WORK TASK. Only the pictures are to be left out; write out the rest of the data exactly.

* * * *

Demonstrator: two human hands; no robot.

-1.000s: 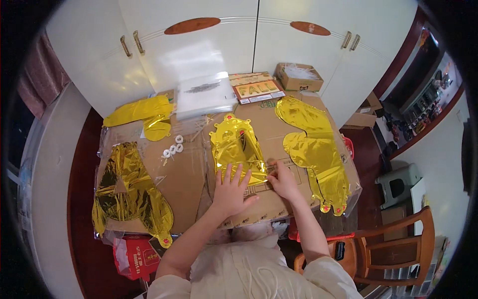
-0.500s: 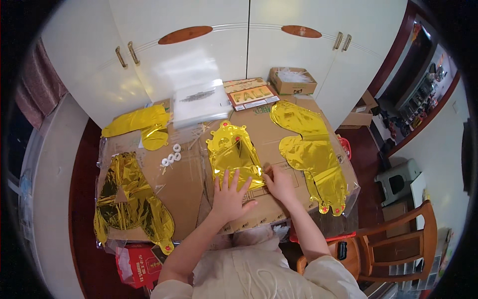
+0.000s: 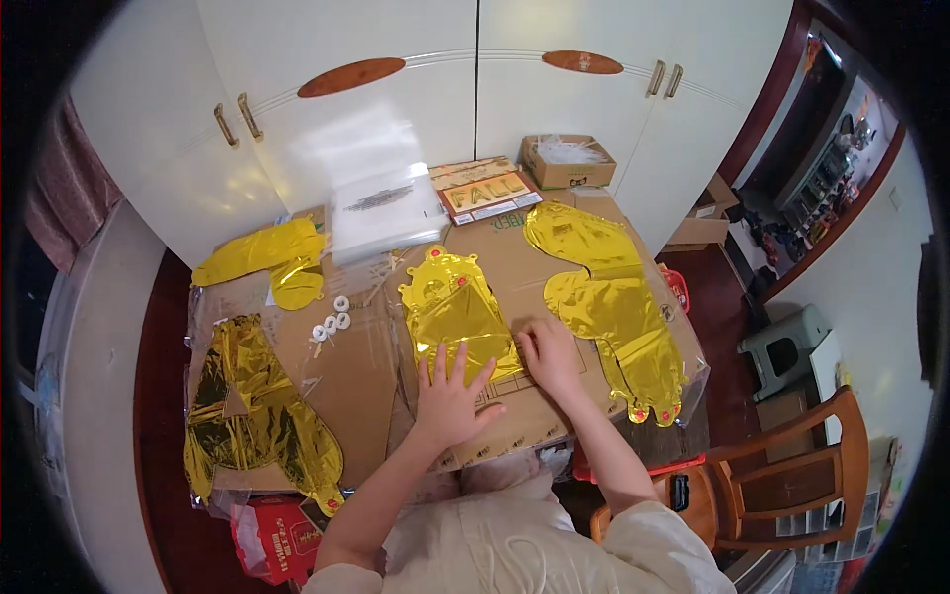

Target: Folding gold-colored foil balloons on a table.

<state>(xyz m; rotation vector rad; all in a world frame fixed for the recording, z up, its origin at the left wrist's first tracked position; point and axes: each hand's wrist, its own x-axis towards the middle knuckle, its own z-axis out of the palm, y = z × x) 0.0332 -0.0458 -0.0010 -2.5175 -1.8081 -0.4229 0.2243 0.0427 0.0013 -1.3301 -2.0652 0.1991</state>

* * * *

EXERCISE RESPONSE.
Demonstrator: two human hands; no robot.

-1.000s: 
-0.500s: 
+0.000s: 

Target: Folding gold-colored foil balloons on a table.

<state>(xyz m; rotation vector rad; all in a world frame fixed for the recording, z up, its origin at the left wrist's first tracked position; point and axes: each hand's wrist, its own x-axis towards the middle knuckle, its own z-axis out of the palm, y = z × x) 0.0332 -0.0458 -0.0010 -2.5175 -1.8081 -0.4229 0.2243 0.0427 0.0013 -1.3301 -2.0652 0.1991</state>

This response contains the complete answer.